We believe it well settled that the district court had exclusive jurisdiction of the conflicting claims to the two lots in controversy. 13 Tex.Jur. p. 611, § 28; Berry v. Barnes (Tex.Civ.App.) 26 S.W.(2d) 657; Johnson v. Hampton (Tex.Civ.App.) 297 S. W. 891; Cox v. Cox, 77 Tex. 587, 14 S.W. 201; Wadsworth v. Chick, 55 Tex. 241; Little v. Birdwell, 21 Tex. 597, 73 Am.Dec. 242; Johnson v. First National Bank (Tex. Civ.App.) 198 S.W. 990; Key v. Key (Tex. Civ.App.) 167 S.W. 173; Branch v. Hanrick, 70 Tex. 731, 8 S.W. 539; State Nat. Bank v. Trevino (Tex.Civ.App.) 215 S.W. 989; O'Neil v. Norton (Tex.Com.App.) 29 S.W.(2d) 1060; Gregory v. Ward, 118 Tex. 526, 18 S.W.(2d) 1049; Cantrell v. Brannon (Tex.Civ.App.) 16 S.W.(2d) 400; Ford v. Wheat (Tex.Com.App.) 36 S.W.(2d) 712; Hein v. DeBusk (Tex. Com.App.) 277 S.W. 1053; Cogley v. Welch (Tex.Com.App.) 34 S.W.(2d) 849; Griggs v. Brewster, 122 Tex. 588, 62 S.W.(2d) 980; Johnson v. Coit (Tex. Civ.App.) 48 S.W.(2d) 397; Mayo v. Tudor's Heirs, 74 Tex. 471, 12 S.W. 117; articles 6082, 6083, Rev.Civ.Stat.; Schelb v. Sparenberg (Tex.Civ.App.) 89 S.W.(2d) 1062. And since the order of the county court assuming jurisdiction of that controversy was a nullity, it was not incumbent upon the appellee to appeal therefrom in order to confer jurisdiction on the district court.

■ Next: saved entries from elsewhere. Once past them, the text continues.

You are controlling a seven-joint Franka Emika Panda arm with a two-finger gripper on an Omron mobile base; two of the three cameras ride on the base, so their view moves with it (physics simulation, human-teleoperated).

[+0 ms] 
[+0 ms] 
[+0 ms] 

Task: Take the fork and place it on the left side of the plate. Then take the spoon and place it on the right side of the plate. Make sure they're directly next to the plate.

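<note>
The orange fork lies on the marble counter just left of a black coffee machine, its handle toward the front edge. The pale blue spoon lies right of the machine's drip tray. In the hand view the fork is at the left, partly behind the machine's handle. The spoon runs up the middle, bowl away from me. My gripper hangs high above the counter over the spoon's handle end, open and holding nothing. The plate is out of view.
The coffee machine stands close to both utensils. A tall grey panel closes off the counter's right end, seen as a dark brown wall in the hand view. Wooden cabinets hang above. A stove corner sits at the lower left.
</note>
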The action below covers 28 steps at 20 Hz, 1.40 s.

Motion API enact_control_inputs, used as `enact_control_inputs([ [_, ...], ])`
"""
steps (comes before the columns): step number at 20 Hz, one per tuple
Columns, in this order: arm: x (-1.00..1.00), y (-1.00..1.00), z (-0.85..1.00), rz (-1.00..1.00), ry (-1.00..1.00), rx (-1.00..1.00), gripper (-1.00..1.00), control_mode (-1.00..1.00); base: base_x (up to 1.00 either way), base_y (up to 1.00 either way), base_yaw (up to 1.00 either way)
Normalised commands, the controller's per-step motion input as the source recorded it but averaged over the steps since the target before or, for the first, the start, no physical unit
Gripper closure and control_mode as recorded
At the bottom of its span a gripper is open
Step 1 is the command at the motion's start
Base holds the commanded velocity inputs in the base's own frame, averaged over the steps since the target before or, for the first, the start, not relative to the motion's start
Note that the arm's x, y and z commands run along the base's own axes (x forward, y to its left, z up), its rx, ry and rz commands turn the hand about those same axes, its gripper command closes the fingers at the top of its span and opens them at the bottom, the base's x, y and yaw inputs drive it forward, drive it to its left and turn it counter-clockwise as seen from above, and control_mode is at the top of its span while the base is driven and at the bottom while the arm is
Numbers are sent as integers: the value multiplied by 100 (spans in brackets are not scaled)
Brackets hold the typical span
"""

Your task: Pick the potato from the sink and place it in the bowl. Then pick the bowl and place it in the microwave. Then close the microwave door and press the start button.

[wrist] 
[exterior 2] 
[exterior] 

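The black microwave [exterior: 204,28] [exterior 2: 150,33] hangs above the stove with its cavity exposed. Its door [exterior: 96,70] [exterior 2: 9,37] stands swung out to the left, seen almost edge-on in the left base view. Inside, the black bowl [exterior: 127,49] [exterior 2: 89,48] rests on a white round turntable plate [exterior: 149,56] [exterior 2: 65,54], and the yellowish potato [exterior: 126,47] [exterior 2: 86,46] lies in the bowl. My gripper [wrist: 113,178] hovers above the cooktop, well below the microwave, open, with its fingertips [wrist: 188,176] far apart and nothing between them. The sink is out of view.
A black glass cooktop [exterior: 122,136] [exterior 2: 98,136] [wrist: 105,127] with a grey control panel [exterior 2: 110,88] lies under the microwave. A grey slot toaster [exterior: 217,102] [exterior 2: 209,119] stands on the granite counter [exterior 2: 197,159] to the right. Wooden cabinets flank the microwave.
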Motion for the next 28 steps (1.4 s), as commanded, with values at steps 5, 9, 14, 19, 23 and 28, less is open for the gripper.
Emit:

The proper construction of the joint will is the issue to be determined here.

The instrument consists of two separate wills, one by the husband and the other by the wife, and we shall refer to them as such.

Article 1291, Vernon's Tex.Ann.Civ.Stat., reads: "Every estate in lands which shall thereafter (hereafter) be granted, conveyed or devised to one although other words heretofore necessary at common law to transfer an estate in fee simple be not added, shall be deemed a fee simple, if a less estate be not limited by express words or do not appear to have been granted, conveyed or devised by construction or operation of law."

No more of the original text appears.